Pihak KPK yang terus mengamati perkembangan RUU perampasan aset dan pembatasan uang kartal di parlemen, menyayangkan kedua RUU tersebut belum dianggap sebagai prioritas oleh para legislator.
“Selain RUU perampasan aset, kami juga mendorong terkait rencana undang-undang pembatasan uang kartal di DPR. Informasi terakhir bahwa RUU tersebut belum menjadi prioritas oleh para wakil rakyat di Senayan,” kata Tessa.
Sebelumnya, Direktur Penyidikan Jampidsus Kejagung, Abdul Qohar, dalam konferensi pers di Jakarta, Jumat (25/10) malam, menyampaikan bahwa pihaknya telah melakukan penggeledahan di dua lokasi, yaitu rumah ZR di kawasan Senayan, Jakarta, serta kamar Hotel Le Meridien tempat ZR ditangkap di Bali.
Dalam penggeledahan di rumah ZR, penyidik menemukan uang tunai senilai hampir Rp1 triliun dalam berbagai mata uang, antara lain Rp5.725.075.000, 74.494.427 dolar Singapura, 1.897.362 dolar AS, 483.320 dolar Hong Kong, dan 71.200 euro.
“Yang seluruhnya jika dikonversi dalam bentuk rupiah sejumlah Rp920.912.303.714,” ucapnya.
Selain uang tunai, penyidik juga menemukan satu dompet berisi 12 keping logam mulia emas masing-masing seberat 100 gram, satu keping emas Antam seberat 50 gram, dan satu dompet merah muda berisi tujuh keping emas Antam masing-masing 100 gram serta tiga keping emas Antam masing-masing 50 gram.
Barang bukti lainnya meliputi sebuah dompet hitam berisi satu keping emas Antam dengan berat satu kilogram, satu plastik berisi 10 keping emas Antam masing-masing 100 gram, tiga sertifikat diamond, dan tiga kuitansi toko emas mulia.
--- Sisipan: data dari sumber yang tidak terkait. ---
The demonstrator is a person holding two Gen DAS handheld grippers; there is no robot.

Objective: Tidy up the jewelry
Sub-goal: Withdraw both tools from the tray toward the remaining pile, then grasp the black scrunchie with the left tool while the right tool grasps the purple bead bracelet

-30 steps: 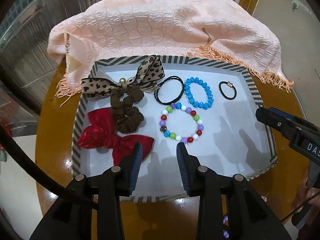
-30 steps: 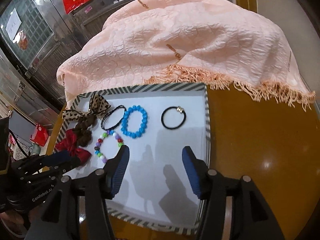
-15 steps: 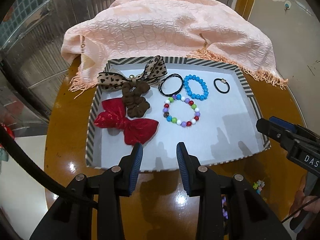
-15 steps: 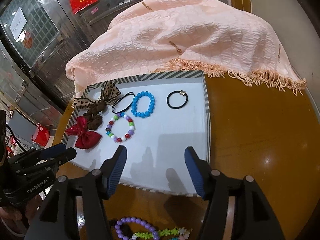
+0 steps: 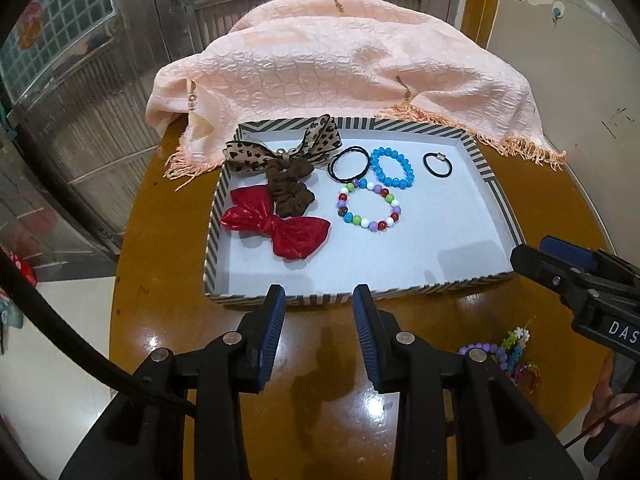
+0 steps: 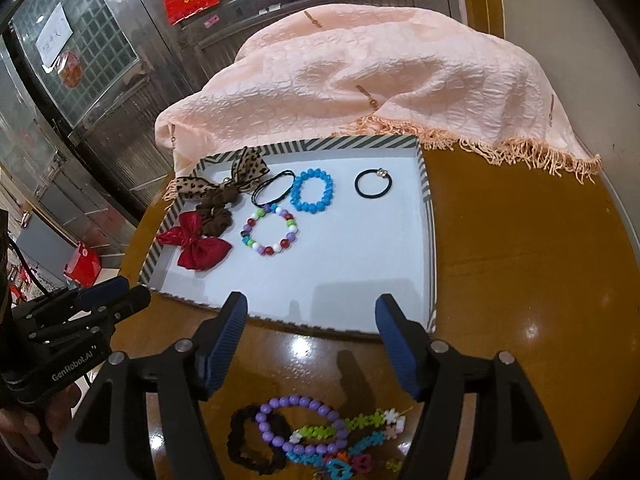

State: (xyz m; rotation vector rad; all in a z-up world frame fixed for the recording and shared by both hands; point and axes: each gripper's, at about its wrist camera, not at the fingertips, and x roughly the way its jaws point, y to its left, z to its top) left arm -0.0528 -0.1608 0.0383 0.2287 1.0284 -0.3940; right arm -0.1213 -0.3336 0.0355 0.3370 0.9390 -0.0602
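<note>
A striped-rim tray [image 5: 496, 196] [image 6: 430, 248] sits on a round wooden table. In it lie a leopard bow [image 5: 280, 146], a brown scrunchie [image 5: 290, 192], a red bow [image 5: 280, 226] [image 6: 196, 246], a thin black hair tie [image 5: 351, 164], a blue bead bracelet [image 5: 391, 168] [image 6: 312, 192], a multicolour bead bracelet [image 5: 368, 210] [image 6: 270, 232] and a small black hair tie [image 5: 437, 165] [image 6: 373, 185]. A purple bead bracelet [image 6: 300, 424], a black scrunchie [image 6: 252, 448] and colourful bracelets [image 6: 360, 440] lie on the table in front of the tray. My left gripper [image 5: 319, 332] is open and empty before the tray's near edge. My right gripper [image 6: 312, 344] is open and empty above the loose pile.
A peach fringed cloth [image 5: 344, 68] [image 6: 380, 80] is heaped behind the tray on the table's far side. Metal shutters and glass blocks stand beyond. The table's rim curves close on the left and right.
Both grippers have drawn back from above the tray to the table in front of it. The loose bracelets in front of the tray have come into view.
</note>
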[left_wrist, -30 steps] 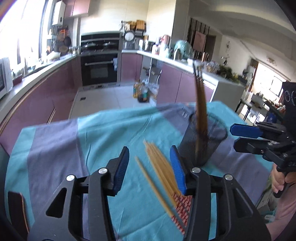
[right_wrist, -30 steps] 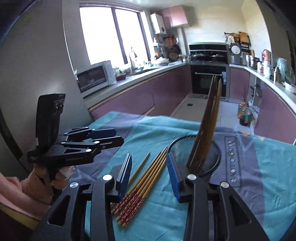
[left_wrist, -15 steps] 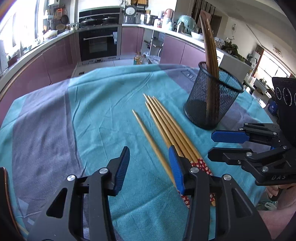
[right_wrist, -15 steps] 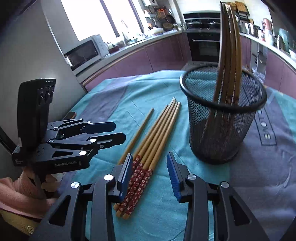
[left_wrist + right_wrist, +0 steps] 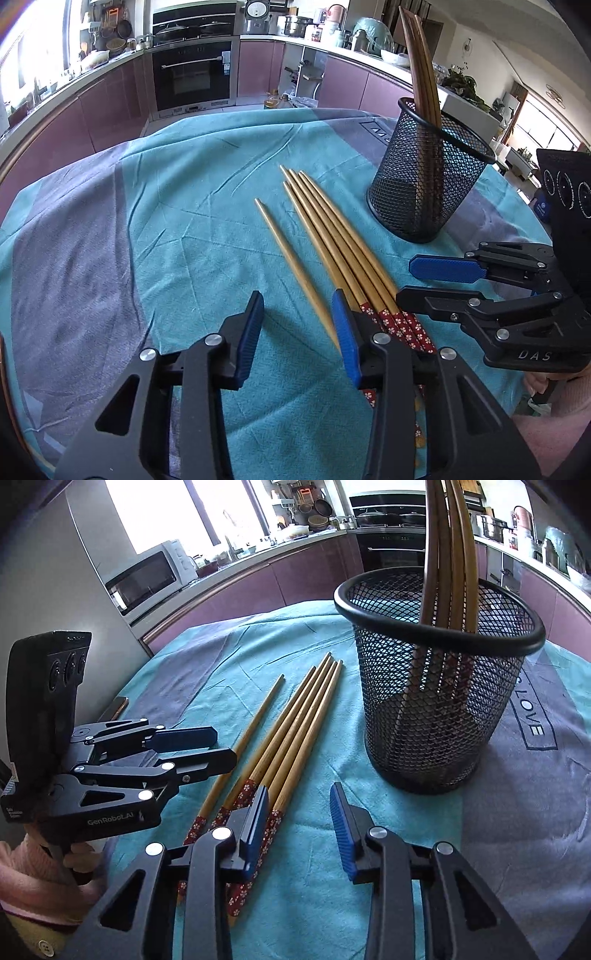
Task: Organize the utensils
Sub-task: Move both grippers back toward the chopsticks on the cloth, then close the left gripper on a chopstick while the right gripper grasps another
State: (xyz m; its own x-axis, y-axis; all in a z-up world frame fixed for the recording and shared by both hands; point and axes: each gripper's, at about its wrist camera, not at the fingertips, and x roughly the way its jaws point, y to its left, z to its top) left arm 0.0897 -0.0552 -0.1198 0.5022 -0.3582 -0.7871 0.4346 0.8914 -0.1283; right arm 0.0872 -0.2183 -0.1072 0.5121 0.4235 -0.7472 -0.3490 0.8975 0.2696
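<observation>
Chopsticks (image 5: 343,254) lie mid-tabletop beside the mesh cup (image 5: 428,181), which already holds some upright. Left gripper (image 5: 297,325) and right gripper (image 5: 298,823) have been narrowing, jaws apart and empty, low over the patterned ends, likely for a pickup.

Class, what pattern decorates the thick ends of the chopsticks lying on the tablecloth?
Red with small white flowers, clearest in the right wrist view.
</observation>
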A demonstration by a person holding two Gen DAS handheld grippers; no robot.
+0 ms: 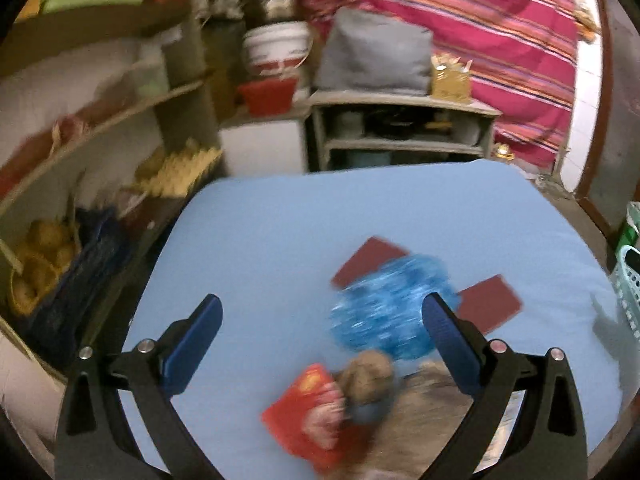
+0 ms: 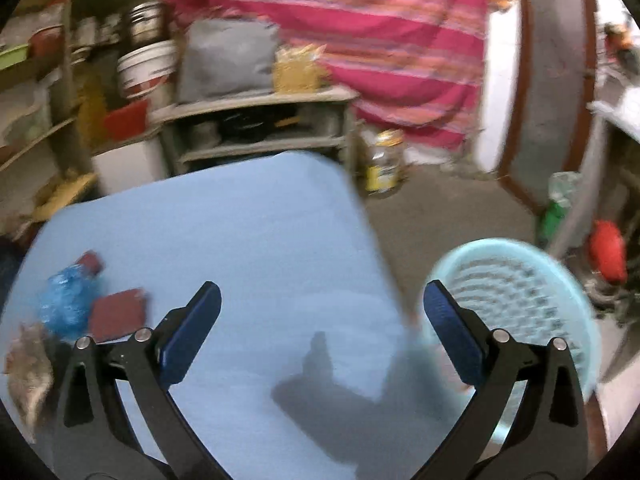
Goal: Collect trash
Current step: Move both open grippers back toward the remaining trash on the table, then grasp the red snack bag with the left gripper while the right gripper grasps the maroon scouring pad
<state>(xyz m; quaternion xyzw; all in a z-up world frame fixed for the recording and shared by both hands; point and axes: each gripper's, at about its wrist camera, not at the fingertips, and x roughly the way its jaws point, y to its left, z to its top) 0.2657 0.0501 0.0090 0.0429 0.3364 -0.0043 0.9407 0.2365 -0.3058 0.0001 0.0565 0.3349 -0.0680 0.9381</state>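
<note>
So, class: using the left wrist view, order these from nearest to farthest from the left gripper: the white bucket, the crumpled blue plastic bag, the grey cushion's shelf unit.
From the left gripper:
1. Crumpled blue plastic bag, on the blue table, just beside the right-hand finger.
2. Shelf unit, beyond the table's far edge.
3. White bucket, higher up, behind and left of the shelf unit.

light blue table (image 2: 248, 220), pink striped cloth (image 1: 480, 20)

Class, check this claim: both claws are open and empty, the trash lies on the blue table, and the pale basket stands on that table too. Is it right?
One error: the basket stands on the floor beside the table, as the right wrist view shows. The rest holds.
</note>
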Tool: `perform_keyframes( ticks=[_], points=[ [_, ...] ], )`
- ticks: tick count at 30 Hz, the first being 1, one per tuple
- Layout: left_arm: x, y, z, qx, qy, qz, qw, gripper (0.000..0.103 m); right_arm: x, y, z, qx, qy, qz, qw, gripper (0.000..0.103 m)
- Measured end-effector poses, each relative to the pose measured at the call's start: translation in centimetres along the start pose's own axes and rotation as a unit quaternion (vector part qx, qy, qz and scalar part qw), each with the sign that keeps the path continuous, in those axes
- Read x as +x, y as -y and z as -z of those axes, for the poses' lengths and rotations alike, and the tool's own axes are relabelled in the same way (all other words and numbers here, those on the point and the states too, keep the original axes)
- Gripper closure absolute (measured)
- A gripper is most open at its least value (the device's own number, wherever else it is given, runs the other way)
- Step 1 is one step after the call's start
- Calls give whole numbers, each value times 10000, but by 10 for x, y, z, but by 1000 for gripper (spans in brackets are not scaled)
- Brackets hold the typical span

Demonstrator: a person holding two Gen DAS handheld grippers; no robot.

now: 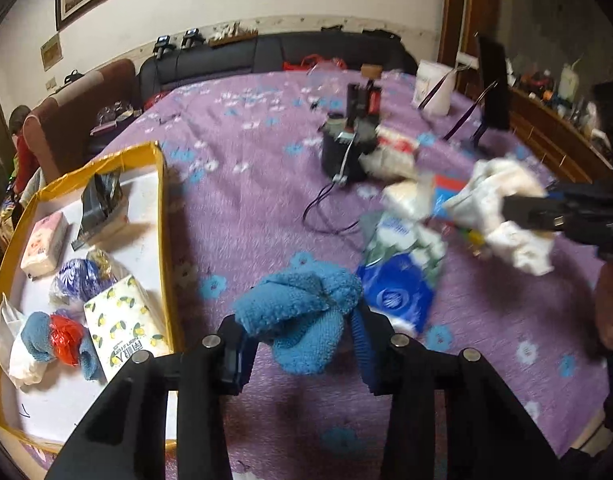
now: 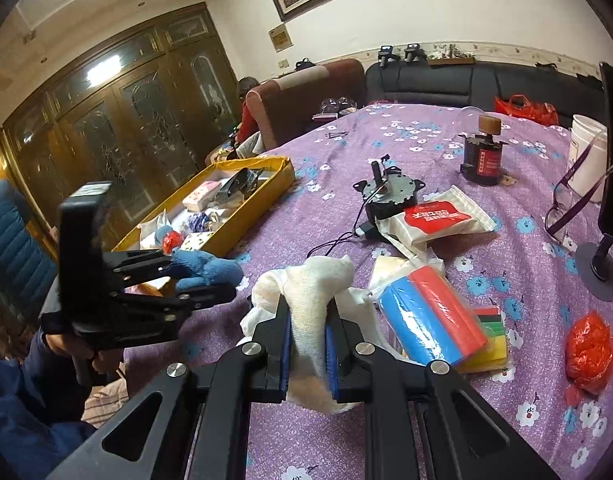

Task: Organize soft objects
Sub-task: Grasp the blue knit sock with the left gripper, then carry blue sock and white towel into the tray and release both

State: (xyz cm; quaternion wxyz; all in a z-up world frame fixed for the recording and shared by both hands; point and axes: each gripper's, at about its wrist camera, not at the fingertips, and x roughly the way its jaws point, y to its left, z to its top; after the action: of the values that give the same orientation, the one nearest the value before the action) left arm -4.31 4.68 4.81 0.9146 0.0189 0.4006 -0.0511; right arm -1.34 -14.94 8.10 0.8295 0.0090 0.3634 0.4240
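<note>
While over the purple cloth, left hand-held gripper (image 1: pixel 300 346) pinching blue towel (image 1: pixel 302 316), right hand-held gripper (image 2: pixel 308 346) clamping white cloth (image 2: pixel 310 300)

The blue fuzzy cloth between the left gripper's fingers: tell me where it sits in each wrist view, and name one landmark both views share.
Left wrist view: the blue fuzzy cloth is at bottom centre, between the left gripper's fingers, above the purple tablecloth.
Right wrist view: the cloth is at left of centre, in that gripper.
Shared landmark: the yellow-rimmed box, left of the cloth in the left view, behind it in the right.
</note>
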Motion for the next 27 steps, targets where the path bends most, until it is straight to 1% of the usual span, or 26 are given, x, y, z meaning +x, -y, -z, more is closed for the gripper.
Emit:
perform_keyframes(
  ticks=[5,10,14,18,22,26,27],
  points=[
    [-10,5,-4,-77,143,268,9995,62,-2,7,-2,195,64,24,9998,87],
    [-24,0,-5,-219,325,458,9982,62,-3,9,-3,267,134,34,9995,87],
    [-35,-7,-6,-295,429,459,9976,62,-3,10,-3,287,177,67,9994,87],
    [-50,-20,-7,-432,607,519,9959,62,-2,16,-7,457,225,295,9983,88],
    [-63,-35,-8,-597,734,516,9942,62,-7,14,-14,670,249,199,9972,88],
    [-76,-48,-8,-702,863,540,9923,62,-12,-7,-21,673,344,75,9971,87],
    [-80,-52,-7,-737,902,548,9917,62,-11,-14,-23,687,364,-33,9970,87]
  ],
)
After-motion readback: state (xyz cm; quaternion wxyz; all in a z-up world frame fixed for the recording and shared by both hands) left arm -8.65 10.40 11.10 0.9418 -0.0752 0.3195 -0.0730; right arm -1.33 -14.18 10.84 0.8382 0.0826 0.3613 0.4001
Jika ditotal, logam mulia emas tersebut memiliki berat sekitar 51 kilogram, atau setara dengan Rp75 miliar.
Di Hotel Le Meridien, Bali, penyidik juga menyita uang tunai senilai Rp20.414.000. Dalam pemeriksaan, Qohar menyebutkan bahwa ZR mengakui uang-uang tersebut berasal dari aktivitasnya sebagai makelar pengurusan perkara di MA sejak tahun 2012 hingga 2022.
“Selain perkara pemufakatan jahat, saudara ZR pada saat menjabat sebagai Kepala Balitbang Diklat Kumdil MA menerima gratifikasi pengurusan perkara-perkara di MA dalam bentuk uang,” ujarnya. (yk/dbs)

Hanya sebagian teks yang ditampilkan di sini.